Hell, she thought. Dante’s Inferno. Or that other thing. Not a poem but a picture of Hell, of the damned. Curse it, what was wrong with her? She couldn’t lie here, wondering about paintings.
“No.” She could barely form the words. “Not me. My—my— s-seamstress.”
“Your maid?” His voice was so calm. So reassuring.
“Jeffreys. She’s badly ill. Brandy. I came for . . . brandy.”
More talking, over her, around her. She heard screaming and shouting, too, but far away. The world went up, then down, and down, and down.
Don’t let me be sick again. Don’t let me be sick again.

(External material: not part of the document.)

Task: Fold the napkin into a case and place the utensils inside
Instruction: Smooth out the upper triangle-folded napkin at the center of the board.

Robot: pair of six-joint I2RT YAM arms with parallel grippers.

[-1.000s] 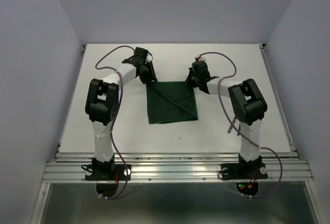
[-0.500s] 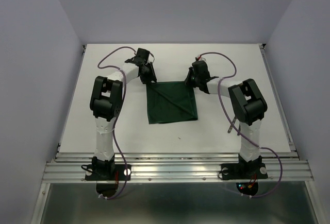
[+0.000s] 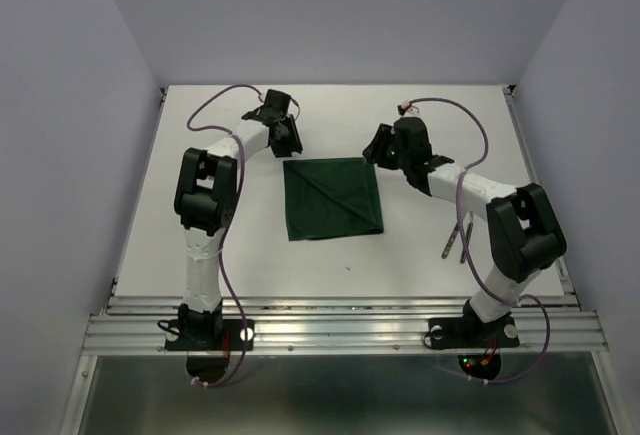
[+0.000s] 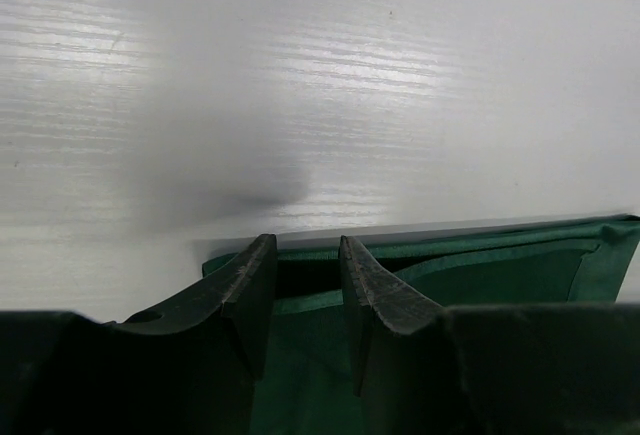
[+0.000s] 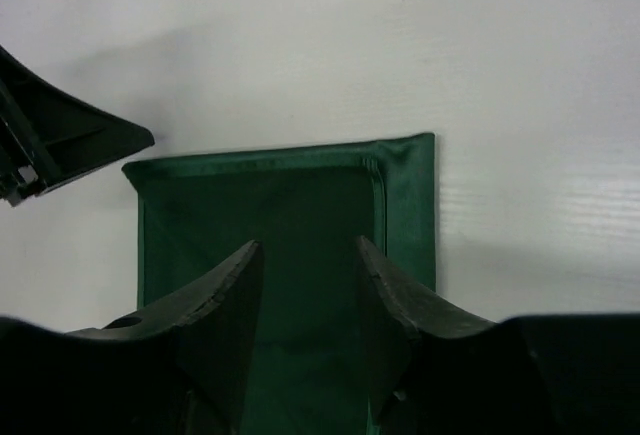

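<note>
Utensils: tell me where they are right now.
In the top view the utensils lie on the table, right of the napkin and apart from it, close beside the right arm.

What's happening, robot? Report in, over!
Left gripper open at far left corner of napkin. Right gripper open by far right corner. Napkin flat, square, unfinished. Utensils aside, nothing blocking.

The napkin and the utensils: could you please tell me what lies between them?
Nothing: in the top view, only bare white table separates the napkin from the utensils.
</note>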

Something cool and wet touched her face. “Saunders will see about your maid,” the familiar voice said.
“Don’t let her die,” she said. Or did she? Her voice sounded far away, so small against the infernal clamor about them. Hell, she thought. This was like the Hell the righteous ranted about. The Hell in the pictures.
“People almost never die of seasickness,” he said.
“They only wish they might,” she said.
An odd sound. A chuckle? It was his voice, low and close. Behind it, around it, above it were horrible sounds, like death. A long, drawn-out moan, a terrible grinding, then a crack.
The ship . . . cracking open . . .
“We can’t go down,” someone said. Had she spoken?